Check each line below for "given" and give the count of those that have it, nothing else.

Items from a dataset:
******
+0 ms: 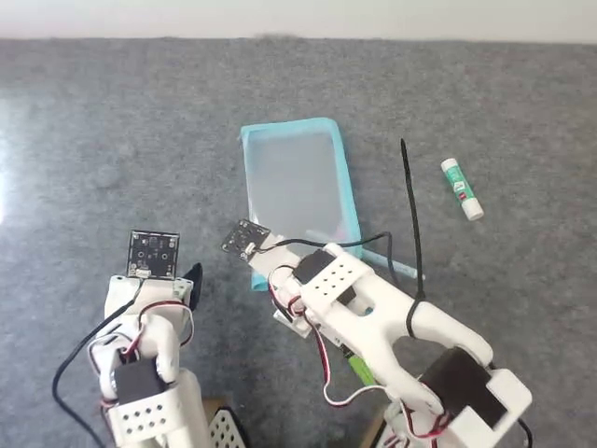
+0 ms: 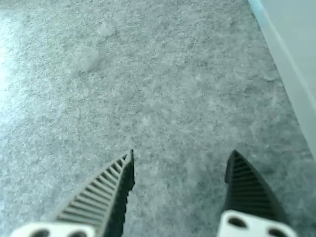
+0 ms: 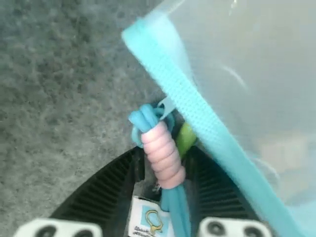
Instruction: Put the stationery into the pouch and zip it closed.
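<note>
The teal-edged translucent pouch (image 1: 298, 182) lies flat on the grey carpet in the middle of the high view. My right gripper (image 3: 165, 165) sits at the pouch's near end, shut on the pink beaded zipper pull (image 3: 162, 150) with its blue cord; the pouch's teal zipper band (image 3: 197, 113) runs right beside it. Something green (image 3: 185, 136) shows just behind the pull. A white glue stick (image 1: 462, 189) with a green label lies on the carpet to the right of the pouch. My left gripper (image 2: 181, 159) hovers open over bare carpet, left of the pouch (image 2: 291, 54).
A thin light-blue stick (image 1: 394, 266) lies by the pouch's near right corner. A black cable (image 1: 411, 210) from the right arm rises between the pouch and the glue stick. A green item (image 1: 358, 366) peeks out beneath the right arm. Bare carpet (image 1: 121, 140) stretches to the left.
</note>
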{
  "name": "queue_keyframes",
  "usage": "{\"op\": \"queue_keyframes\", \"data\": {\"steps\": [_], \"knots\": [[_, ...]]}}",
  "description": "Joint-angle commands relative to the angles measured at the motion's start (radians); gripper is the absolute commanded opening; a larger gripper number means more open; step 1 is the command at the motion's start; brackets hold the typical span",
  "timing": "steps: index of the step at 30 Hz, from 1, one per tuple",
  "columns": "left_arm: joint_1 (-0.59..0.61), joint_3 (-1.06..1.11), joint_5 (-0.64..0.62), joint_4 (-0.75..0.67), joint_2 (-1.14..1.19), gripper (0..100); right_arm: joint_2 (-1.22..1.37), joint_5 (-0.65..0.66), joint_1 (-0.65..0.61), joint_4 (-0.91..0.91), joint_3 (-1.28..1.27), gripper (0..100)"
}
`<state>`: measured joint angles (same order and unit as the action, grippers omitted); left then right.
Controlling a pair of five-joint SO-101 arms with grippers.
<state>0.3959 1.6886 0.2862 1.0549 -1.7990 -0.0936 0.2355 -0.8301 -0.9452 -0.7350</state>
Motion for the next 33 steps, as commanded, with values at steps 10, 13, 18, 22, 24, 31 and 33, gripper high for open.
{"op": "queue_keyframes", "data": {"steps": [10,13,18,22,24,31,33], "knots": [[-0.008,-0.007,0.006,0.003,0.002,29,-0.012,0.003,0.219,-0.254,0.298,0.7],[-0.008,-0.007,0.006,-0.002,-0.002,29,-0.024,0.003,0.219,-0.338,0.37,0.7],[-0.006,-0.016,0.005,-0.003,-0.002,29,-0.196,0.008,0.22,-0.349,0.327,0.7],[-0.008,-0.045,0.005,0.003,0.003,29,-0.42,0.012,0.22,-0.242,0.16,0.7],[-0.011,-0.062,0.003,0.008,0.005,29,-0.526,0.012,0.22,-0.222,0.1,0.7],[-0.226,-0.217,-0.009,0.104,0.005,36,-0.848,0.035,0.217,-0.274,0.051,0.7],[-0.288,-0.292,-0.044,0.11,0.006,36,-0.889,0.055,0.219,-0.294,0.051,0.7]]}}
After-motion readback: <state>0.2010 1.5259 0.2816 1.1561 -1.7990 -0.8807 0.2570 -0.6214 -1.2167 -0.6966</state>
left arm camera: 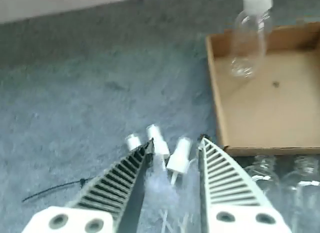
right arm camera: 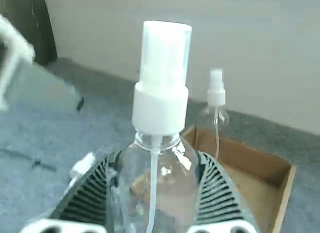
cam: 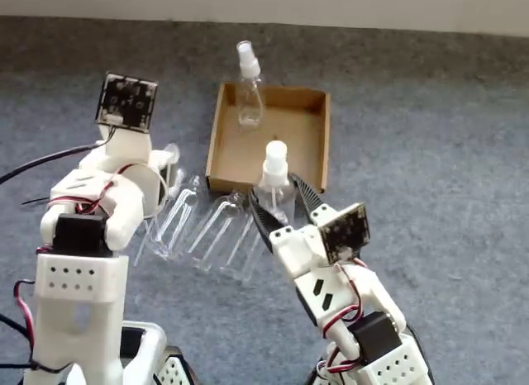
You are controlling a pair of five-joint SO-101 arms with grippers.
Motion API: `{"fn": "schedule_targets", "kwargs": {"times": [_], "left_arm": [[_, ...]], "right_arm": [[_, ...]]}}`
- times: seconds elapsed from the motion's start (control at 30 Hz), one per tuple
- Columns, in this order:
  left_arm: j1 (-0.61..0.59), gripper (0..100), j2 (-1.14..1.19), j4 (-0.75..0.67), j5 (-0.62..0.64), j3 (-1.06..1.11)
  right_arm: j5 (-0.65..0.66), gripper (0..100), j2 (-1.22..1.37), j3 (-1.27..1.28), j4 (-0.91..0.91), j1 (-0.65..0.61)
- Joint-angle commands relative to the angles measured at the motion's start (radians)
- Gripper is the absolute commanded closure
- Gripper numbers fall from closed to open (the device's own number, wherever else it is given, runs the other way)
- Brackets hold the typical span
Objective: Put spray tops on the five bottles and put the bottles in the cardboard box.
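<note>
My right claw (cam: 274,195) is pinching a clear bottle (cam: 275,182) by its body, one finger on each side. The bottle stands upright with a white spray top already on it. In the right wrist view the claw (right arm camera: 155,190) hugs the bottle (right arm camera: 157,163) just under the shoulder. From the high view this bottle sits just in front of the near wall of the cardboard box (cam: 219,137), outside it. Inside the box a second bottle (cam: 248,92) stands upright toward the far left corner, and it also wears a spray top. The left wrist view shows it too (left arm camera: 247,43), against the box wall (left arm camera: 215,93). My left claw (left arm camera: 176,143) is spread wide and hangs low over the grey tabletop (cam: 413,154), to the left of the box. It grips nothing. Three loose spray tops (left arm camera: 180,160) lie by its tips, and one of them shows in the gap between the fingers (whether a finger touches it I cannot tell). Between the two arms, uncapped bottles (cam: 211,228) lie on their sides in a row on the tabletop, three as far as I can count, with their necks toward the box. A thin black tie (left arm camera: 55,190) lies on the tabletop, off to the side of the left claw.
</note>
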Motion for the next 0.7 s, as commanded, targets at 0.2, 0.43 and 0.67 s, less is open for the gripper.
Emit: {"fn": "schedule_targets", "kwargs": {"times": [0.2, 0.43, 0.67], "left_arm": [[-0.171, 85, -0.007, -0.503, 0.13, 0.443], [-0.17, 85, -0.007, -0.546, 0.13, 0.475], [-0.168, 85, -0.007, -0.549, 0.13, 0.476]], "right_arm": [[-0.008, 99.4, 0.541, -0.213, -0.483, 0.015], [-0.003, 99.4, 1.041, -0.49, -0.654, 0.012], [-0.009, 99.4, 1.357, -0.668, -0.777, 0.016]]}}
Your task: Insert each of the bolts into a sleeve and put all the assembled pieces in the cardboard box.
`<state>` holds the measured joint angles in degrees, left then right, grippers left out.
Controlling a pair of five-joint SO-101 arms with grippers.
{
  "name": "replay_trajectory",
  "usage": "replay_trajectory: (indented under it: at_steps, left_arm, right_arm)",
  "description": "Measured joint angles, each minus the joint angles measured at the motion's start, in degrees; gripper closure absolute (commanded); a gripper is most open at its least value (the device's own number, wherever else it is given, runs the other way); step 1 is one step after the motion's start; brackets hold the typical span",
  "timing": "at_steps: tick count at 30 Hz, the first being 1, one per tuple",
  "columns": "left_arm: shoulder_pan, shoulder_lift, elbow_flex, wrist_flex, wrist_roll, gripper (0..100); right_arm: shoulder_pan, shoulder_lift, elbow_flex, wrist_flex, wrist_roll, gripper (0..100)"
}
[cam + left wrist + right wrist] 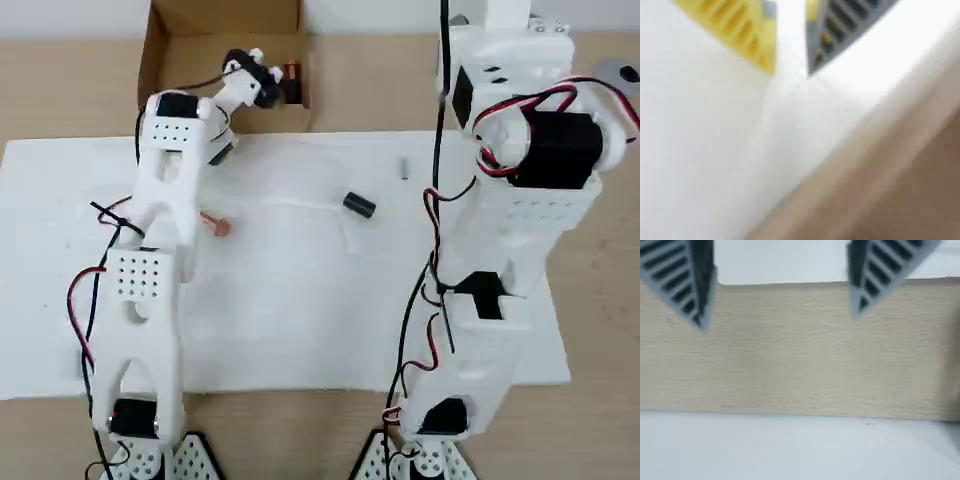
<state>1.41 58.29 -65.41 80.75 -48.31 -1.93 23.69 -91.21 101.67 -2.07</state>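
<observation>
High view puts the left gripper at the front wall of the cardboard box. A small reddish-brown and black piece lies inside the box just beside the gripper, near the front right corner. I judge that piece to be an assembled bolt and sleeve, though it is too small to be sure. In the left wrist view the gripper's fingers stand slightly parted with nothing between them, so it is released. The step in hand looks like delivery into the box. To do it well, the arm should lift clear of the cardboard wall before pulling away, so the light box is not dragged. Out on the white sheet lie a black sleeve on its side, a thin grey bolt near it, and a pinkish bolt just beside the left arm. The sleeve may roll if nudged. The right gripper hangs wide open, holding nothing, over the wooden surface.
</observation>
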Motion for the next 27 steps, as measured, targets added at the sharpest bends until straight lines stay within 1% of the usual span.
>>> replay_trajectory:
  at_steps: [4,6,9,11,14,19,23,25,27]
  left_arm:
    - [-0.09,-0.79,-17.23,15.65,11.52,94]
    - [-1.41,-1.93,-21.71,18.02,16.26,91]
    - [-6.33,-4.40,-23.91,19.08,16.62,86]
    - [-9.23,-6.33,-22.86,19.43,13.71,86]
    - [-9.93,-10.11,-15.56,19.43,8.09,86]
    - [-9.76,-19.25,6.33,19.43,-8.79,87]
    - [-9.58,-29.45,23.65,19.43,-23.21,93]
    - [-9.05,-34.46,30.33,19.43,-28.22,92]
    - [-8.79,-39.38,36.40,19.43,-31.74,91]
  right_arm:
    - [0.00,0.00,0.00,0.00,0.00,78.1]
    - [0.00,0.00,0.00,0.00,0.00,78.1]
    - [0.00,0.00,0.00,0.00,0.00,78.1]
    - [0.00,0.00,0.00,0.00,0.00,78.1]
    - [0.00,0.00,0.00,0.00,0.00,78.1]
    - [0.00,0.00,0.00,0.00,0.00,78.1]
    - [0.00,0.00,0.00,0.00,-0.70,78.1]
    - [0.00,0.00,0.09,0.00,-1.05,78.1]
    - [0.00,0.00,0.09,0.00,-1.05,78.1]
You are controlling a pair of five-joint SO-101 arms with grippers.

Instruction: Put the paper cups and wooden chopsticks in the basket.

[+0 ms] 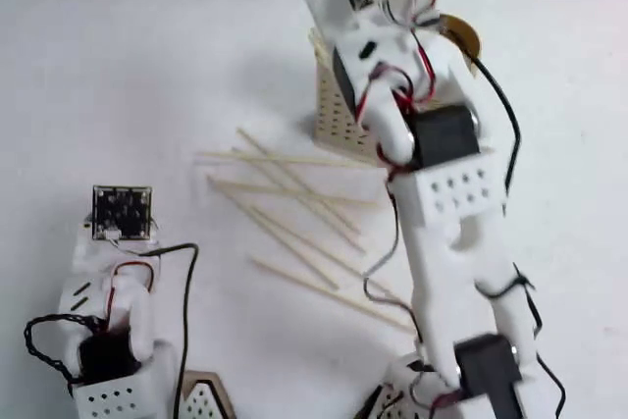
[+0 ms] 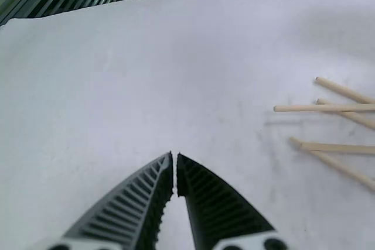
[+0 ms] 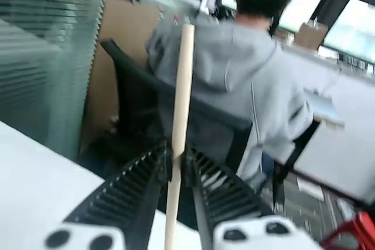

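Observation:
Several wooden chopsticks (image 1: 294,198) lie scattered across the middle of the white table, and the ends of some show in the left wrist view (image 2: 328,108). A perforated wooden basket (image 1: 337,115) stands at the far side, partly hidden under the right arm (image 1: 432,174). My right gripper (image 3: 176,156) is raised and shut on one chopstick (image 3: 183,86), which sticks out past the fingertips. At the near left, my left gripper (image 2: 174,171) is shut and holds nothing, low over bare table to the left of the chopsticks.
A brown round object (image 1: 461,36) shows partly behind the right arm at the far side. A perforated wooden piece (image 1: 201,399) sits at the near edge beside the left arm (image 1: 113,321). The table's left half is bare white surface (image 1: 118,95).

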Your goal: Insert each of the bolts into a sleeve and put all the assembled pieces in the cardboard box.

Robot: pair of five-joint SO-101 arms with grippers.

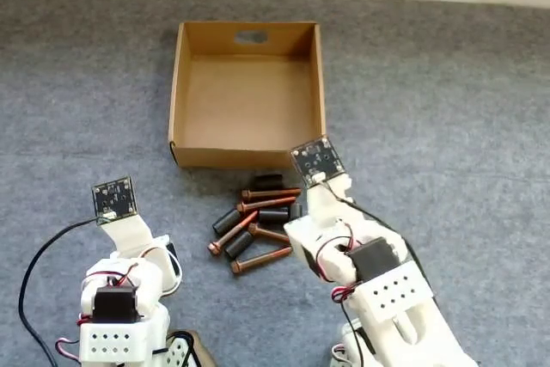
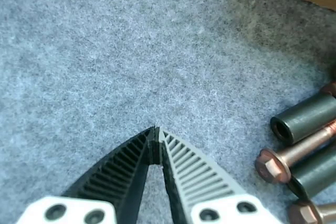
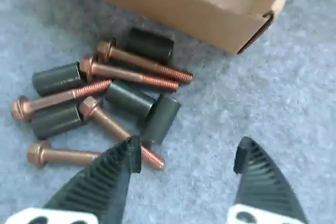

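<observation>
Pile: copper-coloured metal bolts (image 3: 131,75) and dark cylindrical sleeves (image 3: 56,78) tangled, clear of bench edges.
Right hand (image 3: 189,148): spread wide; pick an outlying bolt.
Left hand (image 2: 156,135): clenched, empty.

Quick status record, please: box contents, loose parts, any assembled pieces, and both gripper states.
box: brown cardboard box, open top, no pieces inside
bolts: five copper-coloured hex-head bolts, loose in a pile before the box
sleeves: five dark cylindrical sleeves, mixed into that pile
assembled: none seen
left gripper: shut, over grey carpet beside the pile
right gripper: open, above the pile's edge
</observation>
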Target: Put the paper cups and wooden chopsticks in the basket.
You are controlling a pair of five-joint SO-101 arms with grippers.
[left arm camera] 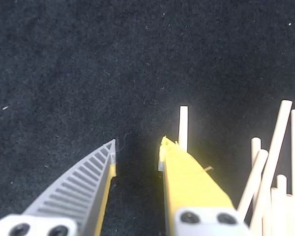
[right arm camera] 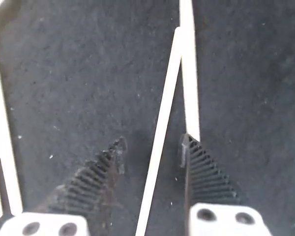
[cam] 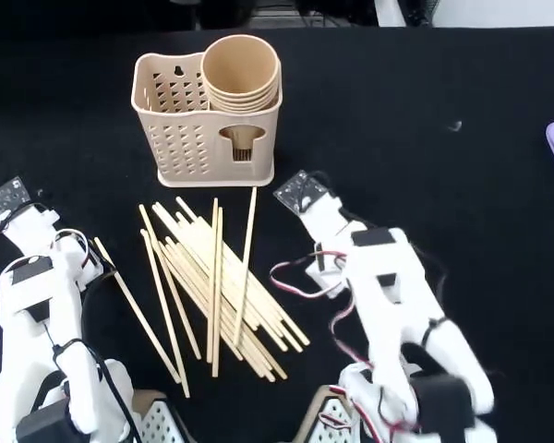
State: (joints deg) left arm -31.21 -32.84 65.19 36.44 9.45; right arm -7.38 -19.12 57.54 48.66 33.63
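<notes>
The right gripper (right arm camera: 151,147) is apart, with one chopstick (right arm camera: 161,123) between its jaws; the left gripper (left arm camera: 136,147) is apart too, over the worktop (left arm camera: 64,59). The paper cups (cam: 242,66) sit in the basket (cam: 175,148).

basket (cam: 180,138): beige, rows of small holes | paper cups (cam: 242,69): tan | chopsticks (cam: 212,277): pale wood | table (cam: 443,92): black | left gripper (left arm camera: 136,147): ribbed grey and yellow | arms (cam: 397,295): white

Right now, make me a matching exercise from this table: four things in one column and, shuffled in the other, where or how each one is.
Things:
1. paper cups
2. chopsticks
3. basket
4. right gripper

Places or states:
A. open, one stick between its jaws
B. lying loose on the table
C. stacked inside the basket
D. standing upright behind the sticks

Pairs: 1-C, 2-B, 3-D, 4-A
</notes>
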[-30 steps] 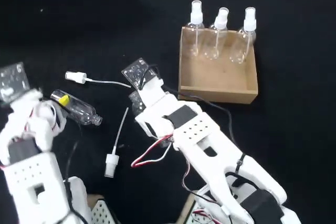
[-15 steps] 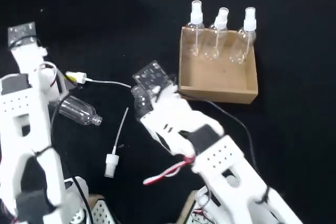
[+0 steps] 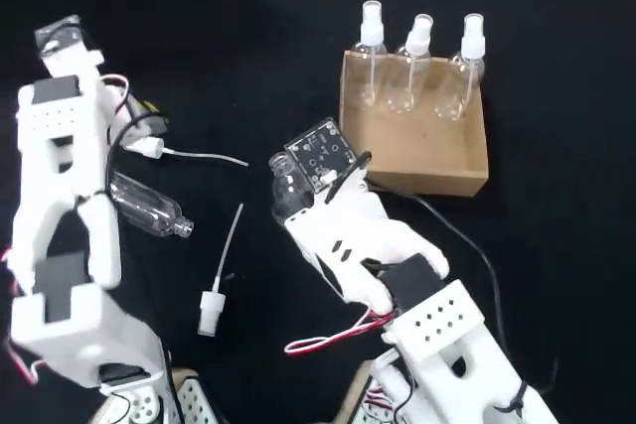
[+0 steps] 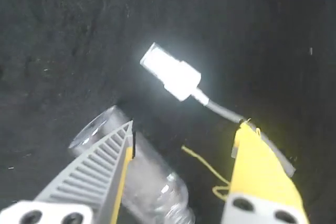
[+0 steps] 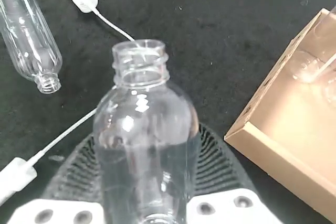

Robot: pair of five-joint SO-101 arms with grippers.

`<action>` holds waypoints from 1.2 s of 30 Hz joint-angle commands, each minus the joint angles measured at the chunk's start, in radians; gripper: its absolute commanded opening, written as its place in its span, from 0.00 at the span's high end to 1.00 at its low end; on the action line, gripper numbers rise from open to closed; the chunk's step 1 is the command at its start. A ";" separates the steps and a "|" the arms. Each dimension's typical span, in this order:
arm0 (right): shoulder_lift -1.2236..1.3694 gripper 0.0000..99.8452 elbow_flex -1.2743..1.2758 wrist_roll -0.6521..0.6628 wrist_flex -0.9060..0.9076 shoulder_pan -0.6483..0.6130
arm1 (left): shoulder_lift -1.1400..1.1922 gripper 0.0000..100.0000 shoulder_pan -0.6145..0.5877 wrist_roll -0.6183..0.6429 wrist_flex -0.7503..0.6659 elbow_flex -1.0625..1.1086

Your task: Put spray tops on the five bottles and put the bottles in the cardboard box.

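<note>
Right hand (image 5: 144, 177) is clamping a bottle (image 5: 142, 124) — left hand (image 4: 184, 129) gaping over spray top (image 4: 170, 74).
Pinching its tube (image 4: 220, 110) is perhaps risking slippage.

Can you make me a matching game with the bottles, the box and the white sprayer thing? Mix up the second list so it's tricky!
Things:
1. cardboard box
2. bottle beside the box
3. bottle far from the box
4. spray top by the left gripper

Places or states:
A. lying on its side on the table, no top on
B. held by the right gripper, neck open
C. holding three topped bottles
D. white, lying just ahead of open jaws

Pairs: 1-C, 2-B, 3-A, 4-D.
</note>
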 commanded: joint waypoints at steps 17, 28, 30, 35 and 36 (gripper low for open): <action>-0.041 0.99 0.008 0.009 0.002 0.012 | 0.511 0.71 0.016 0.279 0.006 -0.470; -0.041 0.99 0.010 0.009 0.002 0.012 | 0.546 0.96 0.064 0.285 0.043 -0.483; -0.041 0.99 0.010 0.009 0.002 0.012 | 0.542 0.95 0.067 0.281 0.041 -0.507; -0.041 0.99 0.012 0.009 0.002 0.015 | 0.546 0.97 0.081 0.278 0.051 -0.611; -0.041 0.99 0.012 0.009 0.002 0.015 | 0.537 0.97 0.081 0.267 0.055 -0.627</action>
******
RESPONSE TO THIS EXERCISE: 2